[Opening Data listing section]

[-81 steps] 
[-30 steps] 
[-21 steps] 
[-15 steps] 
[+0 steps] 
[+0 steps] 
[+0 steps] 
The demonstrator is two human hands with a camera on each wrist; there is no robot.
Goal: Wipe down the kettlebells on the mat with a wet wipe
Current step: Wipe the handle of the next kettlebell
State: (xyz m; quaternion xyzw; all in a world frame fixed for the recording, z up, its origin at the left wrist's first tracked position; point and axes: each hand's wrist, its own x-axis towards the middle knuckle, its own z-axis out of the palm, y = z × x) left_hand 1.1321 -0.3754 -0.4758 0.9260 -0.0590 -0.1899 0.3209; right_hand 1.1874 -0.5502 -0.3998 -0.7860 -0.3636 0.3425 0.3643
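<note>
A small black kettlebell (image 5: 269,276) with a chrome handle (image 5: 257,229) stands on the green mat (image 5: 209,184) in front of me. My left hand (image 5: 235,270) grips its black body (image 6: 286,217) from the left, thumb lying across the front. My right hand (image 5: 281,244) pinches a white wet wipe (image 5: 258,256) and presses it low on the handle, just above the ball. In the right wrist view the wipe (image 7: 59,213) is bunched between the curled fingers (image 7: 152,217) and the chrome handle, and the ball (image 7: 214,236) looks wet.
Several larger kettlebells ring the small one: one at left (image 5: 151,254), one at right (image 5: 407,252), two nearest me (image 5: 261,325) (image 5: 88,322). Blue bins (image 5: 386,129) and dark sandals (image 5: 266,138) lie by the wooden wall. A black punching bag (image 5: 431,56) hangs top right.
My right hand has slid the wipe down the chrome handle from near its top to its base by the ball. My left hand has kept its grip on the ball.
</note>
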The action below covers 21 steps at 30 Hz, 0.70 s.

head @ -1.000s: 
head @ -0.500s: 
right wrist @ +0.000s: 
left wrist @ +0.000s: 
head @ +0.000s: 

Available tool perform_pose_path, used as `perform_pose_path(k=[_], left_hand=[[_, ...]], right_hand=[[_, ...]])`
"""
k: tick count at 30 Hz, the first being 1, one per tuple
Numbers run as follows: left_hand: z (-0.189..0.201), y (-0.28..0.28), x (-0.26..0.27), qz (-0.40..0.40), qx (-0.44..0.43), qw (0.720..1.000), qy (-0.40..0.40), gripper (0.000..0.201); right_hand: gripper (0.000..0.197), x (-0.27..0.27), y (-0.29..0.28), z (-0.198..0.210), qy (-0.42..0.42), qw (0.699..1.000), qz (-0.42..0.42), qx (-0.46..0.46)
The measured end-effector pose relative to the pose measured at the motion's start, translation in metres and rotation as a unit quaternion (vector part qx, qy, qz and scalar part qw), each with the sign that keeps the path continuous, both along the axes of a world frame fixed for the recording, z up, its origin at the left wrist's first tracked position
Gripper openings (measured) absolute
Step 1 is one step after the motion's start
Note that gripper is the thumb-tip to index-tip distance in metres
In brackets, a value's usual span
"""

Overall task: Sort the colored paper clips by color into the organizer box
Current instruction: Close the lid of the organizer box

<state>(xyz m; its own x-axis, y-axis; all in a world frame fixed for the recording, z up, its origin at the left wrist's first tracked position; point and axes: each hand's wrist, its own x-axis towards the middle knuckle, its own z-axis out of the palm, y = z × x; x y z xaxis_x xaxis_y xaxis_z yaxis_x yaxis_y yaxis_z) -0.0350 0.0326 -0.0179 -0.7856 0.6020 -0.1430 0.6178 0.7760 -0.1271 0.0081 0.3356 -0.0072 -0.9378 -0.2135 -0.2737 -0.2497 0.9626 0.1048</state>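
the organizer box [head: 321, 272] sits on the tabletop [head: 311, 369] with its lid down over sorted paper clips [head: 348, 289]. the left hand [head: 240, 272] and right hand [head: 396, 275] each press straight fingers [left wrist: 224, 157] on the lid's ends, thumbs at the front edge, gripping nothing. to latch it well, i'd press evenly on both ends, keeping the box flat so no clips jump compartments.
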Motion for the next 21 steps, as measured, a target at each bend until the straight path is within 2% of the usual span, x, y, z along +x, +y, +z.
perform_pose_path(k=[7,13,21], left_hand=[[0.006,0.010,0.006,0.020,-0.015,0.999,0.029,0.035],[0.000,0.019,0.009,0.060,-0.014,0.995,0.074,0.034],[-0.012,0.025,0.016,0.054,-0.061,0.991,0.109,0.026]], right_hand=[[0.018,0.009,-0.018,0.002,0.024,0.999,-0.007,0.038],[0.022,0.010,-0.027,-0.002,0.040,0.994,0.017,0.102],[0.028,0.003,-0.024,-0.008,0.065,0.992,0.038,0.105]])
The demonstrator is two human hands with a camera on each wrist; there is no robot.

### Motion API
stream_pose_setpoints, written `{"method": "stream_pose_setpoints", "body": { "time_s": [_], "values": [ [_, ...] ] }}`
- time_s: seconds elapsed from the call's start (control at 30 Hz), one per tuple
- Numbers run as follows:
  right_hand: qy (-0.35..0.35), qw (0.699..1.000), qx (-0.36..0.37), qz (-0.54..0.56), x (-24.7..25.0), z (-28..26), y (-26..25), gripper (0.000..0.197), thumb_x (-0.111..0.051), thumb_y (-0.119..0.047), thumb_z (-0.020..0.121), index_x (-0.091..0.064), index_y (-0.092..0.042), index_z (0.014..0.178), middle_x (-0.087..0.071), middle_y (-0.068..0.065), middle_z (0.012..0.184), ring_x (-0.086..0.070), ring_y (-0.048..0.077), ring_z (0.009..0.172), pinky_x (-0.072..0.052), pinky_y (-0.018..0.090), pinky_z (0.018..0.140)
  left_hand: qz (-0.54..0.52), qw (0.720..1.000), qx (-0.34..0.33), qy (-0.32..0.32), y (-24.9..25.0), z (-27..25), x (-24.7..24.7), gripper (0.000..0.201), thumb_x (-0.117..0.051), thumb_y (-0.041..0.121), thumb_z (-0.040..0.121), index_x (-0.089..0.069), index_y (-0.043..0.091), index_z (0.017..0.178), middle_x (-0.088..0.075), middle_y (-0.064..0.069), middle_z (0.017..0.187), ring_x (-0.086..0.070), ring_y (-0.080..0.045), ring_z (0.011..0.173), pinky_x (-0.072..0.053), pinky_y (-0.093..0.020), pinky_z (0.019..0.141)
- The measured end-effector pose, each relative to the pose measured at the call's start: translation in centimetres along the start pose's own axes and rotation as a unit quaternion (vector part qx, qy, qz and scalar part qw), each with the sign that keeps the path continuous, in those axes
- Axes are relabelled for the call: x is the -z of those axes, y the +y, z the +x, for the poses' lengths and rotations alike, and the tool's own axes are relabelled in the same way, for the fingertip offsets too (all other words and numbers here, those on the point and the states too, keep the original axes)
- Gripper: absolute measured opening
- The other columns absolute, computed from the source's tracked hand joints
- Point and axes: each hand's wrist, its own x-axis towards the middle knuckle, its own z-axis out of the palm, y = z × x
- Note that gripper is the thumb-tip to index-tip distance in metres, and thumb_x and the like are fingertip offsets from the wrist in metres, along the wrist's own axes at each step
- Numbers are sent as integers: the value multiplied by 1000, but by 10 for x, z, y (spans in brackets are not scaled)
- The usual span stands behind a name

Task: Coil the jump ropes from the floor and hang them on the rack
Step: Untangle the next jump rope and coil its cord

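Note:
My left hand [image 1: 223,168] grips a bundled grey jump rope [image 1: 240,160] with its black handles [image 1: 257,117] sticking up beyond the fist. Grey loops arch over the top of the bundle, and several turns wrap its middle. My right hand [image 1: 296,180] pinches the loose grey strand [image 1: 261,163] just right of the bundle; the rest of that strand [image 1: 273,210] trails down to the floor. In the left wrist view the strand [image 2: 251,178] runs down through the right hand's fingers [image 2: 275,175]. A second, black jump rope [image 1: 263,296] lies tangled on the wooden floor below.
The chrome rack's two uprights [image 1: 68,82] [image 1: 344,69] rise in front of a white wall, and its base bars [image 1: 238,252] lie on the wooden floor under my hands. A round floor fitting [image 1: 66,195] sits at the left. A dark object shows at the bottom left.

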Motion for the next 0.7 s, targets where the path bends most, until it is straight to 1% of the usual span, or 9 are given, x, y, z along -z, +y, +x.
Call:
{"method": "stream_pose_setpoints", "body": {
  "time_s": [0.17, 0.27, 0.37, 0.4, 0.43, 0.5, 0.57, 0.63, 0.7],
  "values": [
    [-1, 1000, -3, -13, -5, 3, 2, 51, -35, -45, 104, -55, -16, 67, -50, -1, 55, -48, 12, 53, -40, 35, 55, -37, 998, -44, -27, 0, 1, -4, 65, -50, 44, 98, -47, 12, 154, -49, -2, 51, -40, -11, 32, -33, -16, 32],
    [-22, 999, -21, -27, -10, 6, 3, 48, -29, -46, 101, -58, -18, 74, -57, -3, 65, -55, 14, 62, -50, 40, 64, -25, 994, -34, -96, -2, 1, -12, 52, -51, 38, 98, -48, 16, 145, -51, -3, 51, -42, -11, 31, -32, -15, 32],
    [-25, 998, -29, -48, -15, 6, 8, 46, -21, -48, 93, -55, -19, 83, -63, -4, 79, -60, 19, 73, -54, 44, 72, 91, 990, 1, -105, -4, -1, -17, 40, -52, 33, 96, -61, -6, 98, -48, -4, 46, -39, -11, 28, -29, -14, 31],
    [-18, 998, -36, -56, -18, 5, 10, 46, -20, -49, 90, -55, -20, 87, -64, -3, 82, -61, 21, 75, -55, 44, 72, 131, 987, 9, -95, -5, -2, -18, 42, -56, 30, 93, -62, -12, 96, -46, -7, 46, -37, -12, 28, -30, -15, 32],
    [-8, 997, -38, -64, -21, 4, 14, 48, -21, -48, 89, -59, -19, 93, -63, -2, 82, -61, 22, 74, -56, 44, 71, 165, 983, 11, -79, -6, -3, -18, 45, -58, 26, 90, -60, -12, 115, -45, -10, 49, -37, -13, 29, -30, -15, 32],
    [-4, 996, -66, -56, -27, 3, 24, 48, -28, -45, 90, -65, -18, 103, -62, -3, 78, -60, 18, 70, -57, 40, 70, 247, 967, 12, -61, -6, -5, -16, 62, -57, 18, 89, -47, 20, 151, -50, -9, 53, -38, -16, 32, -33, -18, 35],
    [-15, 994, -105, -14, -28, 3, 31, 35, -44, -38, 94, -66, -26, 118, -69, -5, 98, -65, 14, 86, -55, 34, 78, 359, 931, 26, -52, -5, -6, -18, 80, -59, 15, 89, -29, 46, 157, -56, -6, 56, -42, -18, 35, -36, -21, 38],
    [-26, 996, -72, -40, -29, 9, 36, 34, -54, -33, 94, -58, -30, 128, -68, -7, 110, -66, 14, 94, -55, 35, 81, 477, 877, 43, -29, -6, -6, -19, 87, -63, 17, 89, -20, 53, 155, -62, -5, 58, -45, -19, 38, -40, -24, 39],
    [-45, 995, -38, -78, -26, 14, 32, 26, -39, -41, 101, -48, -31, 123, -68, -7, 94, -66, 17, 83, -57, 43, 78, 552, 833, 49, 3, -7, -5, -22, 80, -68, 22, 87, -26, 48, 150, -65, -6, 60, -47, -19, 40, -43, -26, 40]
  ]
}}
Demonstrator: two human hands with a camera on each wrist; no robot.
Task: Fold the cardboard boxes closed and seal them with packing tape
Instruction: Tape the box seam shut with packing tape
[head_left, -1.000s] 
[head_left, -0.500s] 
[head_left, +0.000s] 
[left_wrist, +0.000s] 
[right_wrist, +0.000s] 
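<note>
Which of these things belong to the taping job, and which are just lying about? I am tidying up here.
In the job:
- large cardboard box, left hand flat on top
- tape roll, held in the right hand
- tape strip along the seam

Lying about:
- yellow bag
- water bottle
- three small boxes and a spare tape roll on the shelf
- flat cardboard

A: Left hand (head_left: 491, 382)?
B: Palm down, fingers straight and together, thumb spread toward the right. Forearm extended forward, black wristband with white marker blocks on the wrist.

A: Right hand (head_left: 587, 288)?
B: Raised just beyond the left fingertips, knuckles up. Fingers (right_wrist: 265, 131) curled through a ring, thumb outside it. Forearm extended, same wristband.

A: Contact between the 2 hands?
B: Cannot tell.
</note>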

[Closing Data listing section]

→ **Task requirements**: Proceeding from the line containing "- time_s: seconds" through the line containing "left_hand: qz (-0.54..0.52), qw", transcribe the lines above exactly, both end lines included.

→ **Task response**:
- time_s: seconds elapsed from the call's start (control at 30 Hz), one per tuple
- Numbers run as follows:
  right_hand: qy (-0.35..0.35), qw (0.699..1.000), qx (-0.36..0.37), qz (-0.54..0.56), x (-24.7..25.0), z (-28..26), y (-26..25), gripper (0.000..0.197), thumb_x (-0.111..0.051), thumb_y (-0.119..0.047), thumb_z (-0.020..0.121), index_x (-0.091..0.064), index_y (-0.092..0.042), index_z (0.014..0.178), middle_x (-0.087..0.071), middle_y (-0.068..0.065), middle_z (0.012..0.184), ring_x (-0.086..0.070), ring_y (-0.048..0.077), ring_z (0.009..0.172), pinky_x (-0.072..0.052), pinky_y (-0.018..0.090), pinky_z (0.018..0.140)
  left_hand: qz (-0.54..0.52), qw (0.720..1.000), qx (-0.34..0.33), qy (-0.32..0.32), y (-24.9..25.0), z (-27..25), x (-24.7..24.7), gripper (0.000..0.201), thumb_x (-0.117..0.051), thumb_y (-0.041..0.121), thumb_z (-0.040..0.121), index_x (-0.089..0.069), index_y (-0.043..0.091), index_z (0.017..0.178), middle_x (-0.088..0.075), middle_y (-0.064..0.069), middle_z (0.017..0.187), ring_x (-0.086..0.070), ring_y (-0.080..0.045), ring_z (0.011..0.173), pinky_x (-0.072..0.053), pinky_y (-0.093..0.020), pinky_z (0.019..0.141)

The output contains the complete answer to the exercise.